1 — Uma criança com tão pouca idade com acesso a um smartphone pode ficar viciada no aparelho;

2 — Crianças são seres curiosos, e cabíveis a 'armadilhas', dar um aparelho celular a uma delas não significa que você conseguirá monitorar todos os passos delas, ainda mais se forem pequenas. Existem pessoas terríveis por aí e que as atraem facilmente, ou seja, todo cuidado é pouco;

3 — Vivemos em uma época onde as crianças não brincam tanto como antes, isso porque passam grande parte do tempo vidradas em um smartphone. Qual é a graça de viver uma infância assim?

Por esses e tantos outros motivos Amélia decidiu não dar acesso ao celular a sua filha. Isso gerou várias críticas a ela, como careta, antiquada, presa no tempo ou rígida demais. Mas, ela não se importava, ela sabia muito bem o quanto isso era certo para sua menina e o quanto a livrou de uma infância sedada a internet.

Camélia resolve entrar para casa. A garotinha abre a porta de casa e já sente o cheiro maravilhoso de bolo de chocolate que sua mãezinha estava fazendo. Ela estufa o peitinho e suga aquela essência para dentro, chegando até a fechar os olhos para se deliciar com aquele cheirinho impecável.

— Mamãe, mamãe chegueiii! — Camélia grita e corre direto para a cozinha.

Lá ela encontra sua mãe já colocando a cobertura de chocolate sobre o bolo, e enfeitando com belos morangos, ela só consegue dizer:

— Que delícia mamãe!

Amélia solta um sorriso ao ver a carinha engraçada que sua pequena fez ao admirar aquele seu bolo. Aí como ela amava essa menina, como ela era a luz da sua vida sombria. Ela era o seu centro, o motivo dela ainda suportar essa vida.

— Vá lavar essa mão Camélia, ou nada de bolinho para você.

A menina faz uma carinha de brava, mas vai para o banheiro sem reclamar.

— Mamãe, mamãe!

— Oi, meu amor, o que houve?

— Pedrinho perguntou se posso brincar com ele mais tarde? — Camélia faz um biquinho, tentando convencer sua mãe. — Posso mamãe?

— Hum, sei não em Camélia.

— Ah mãezinha, por favor, eu deixei meu quarto todo arrumado! Você deixa? Deixa vai...

De tanto Camélia pedir — aquela coisa de criança. —, sua mãe acaba cedendo.
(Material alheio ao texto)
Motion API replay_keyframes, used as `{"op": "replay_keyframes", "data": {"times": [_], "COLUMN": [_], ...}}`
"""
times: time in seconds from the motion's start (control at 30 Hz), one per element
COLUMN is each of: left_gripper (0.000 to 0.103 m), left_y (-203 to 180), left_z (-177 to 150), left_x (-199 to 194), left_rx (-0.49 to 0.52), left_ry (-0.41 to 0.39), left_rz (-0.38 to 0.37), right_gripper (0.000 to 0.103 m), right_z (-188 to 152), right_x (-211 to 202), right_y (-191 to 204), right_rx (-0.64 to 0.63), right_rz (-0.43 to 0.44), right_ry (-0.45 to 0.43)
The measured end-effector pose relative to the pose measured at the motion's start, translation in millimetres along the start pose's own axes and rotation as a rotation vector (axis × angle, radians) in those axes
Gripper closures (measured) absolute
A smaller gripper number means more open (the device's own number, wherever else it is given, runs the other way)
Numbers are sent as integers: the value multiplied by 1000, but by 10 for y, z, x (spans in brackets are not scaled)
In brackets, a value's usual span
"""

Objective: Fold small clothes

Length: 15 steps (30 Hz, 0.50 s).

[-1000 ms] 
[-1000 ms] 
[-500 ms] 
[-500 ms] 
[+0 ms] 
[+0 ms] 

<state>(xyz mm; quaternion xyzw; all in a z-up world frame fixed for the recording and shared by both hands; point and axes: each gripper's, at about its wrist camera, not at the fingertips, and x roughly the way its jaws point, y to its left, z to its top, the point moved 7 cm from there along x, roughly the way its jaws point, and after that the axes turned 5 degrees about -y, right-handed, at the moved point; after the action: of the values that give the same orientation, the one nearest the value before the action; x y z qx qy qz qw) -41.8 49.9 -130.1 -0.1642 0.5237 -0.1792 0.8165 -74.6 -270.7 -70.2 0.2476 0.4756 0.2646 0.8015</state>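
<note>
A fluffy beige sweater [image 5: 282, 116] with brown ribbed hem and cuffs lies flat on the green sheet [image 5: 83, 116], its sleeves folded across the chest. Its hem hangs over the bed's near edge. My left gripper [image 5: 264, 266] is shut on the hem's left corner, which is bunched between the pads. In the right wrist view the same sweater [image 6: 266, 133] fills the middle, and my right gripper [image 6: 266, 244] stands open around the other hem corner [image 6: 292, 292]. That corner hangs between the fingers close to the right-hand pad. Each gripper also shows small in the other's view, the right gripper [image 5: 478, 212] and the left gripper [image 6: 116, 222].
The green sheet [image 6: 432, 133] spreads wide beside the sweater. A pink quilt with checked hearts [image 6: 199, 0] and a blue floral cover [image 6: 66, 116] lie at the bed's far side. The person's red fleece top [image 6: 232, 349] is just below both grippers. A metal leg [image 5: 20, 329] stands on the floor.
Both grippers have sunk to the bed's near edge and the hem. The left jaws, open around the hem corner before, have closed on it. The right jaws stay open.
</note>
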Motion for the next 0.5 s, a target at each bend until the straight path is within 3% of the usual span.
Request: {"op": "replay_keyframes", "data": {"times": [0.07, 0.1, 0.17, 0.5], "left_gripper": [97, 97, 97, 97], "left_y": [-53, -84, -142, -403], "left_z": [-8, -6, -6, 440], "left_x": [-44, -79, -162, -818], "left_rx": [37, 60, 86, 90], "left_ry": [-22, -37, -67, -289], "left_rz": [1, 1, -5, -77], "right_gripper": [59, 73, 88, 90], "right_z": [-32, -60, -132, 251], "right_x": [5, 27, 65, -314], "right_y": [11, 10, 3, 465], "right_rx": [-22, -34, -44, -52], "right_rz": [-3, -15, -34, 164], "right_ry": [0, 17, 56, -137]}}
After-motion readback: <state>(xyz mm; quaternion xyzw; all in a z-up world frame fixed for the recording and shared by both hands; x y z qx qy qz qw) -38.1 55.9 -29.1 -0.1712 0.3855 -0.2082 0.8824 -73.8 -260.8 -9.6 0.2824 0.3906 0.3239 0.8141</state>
— Tá bom Camélia, tá bom! Eu vou falar com a Sônia sobre ok? Mas, quando for 16:00 PM, vou te buscar, ouviu?

— Sim, mamãe.

Amélia, então corta um pedaço bem generoso de bolo para sua menina e fica olhando-a comer. Pode parecer ridículo, mas é coisa de mãe. A garota na ansiedade de brincar come o mais rápido possível seu bolinho, mesmo a contragosto de sua mãe que dizia para ela ter calma. Mas, como pedir calma a uma criança na ansiedade de se divertir com os amigos? Logicamente algo difícil.
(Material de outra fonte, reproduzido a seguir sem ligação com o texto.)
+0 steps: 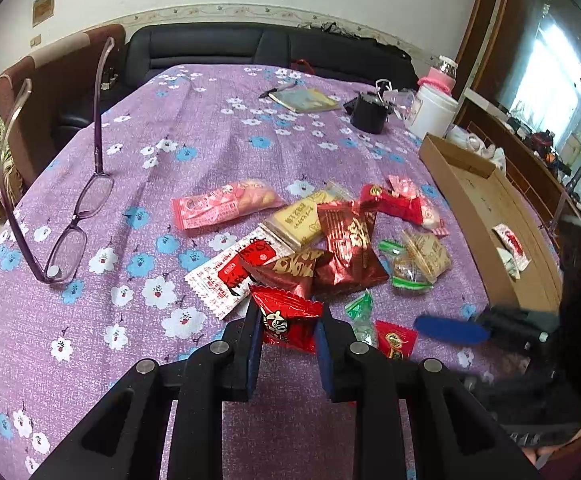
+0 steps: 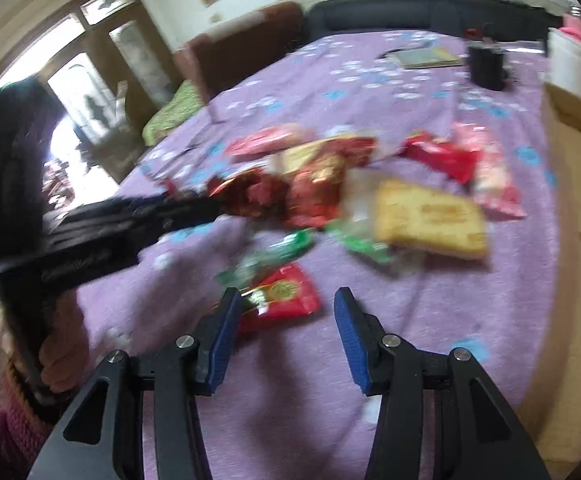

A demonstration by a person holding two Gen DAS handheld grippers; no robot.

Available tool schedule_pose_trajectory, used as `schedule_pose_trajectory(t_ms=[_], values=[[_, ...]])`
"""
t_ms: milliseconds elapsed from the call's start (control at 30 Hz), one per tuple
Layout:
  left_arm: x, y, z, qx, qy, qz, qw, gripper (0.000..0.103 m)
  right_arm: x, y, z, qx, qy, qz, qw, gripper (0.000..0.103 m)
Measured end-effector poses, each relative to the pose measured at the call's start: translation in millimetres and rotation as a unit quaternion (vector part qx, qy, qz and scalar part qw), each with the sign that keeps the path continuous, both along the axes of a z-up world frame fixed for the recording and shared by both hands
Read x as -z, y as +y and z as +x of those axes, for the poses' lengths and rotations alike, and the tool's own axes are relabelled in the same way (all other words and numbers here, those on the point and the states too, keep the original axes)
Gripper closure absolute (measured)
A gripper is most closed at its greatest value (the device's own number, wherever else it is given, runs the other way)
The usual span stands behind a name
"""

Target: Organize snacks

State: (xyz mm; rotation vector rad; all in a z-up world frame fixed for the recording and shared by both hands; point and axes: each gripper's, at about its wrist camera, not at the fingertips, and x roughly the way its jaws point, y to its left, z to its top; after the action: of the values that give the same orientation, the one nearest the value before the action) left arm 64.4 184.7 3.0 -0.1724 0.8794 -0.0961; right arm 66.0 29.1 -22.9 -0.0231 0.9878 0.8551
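A heap of wrapped snacks (image 1: pixel 330 236) lies on the purple flowered tablecloth (image 1: pixel 194 128). My left gripper (image 1: pixel 288 322) is shut on a small red candy packet (image 1: pixel 288 318) at the near edge of the heap. In the blurred right wrist view, my right gripper (image 2: pixel 286 300) stands open just above the cloth, its left finger touching a flat red packet (image 2: pixel 280 296) and nothing pinched between the pads. A green wrapper (image 2: pixel 266 254) and a yellow biscuit pack (image 2: pixel 430 218) lie beyond it. The left gripper's arm (image 2: pixel 102 232) reaches in from the left.
A long cardboard box (image 1: pixel 486 216) holding a white-and-red sachet (image 1: pixel 512 246) runs along the table's right side. Purple glasses (image 1: pixel 70 216) lie at left. A notebook (image 1: pixel 304 100), black cup (image 1: pixel 368 114) and white tub (image 1: pixel 434 112) stand at the far end.
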Motion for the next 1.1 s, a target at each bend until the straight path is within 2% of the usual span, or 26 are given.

Camélia come e lava seu pratinho rapidamente. A menina vai direto para o quarto na maior agitação. Ela ri e dança sozinha enquanto pede para a mãe a vestir como uma princesa (palavras dela).

Amélia mesmo com uma certa dificuldade vesti sua filha e penteia seu belo cabelo cacheadinho. Aqueles anéis cor chocolate que a deixavam ainda mais doce, a sua bonequinha.

13:40 PM

Após conversar com a mãe de Pedrinho, Amélia saí de casa junto a sua filha afim de a levá-la para brincar. Uma tarefa complicada, mesmo com todos esses anos de prática, andar em uma rua toda esburacada e mal asfaltada, para uma pessoa sem necessidades especiais já é deverás difícil, imagina então para Amélia, portando sua velha cadeira de rodas que mal a suportava em ambientes próprios? Amélia se sentia mal toda vez que saí e percebia que demorava mais tempo que os outros para chegar nos lugares, ainda mais se ela estava ao lado de sua menina.

Ela se sentia impotente. E não era só a calçada e a falta de ambientes adaptados que a faziam se sentir assim... eram as pessoas e seus olhares julgadores. Afinal, ela era uma mãe cadeirante e solteira. Uma 'coitada' era o que eles proferiram.

Amélia deixa sua filha ali brincando, mas, quando ela se afasta tristemente ouve:

— Olha lá... lá vem a filha da cadeirante. Ouvi falar que ela cria a garota sozinha, não deveria ela ter dado para a adoção?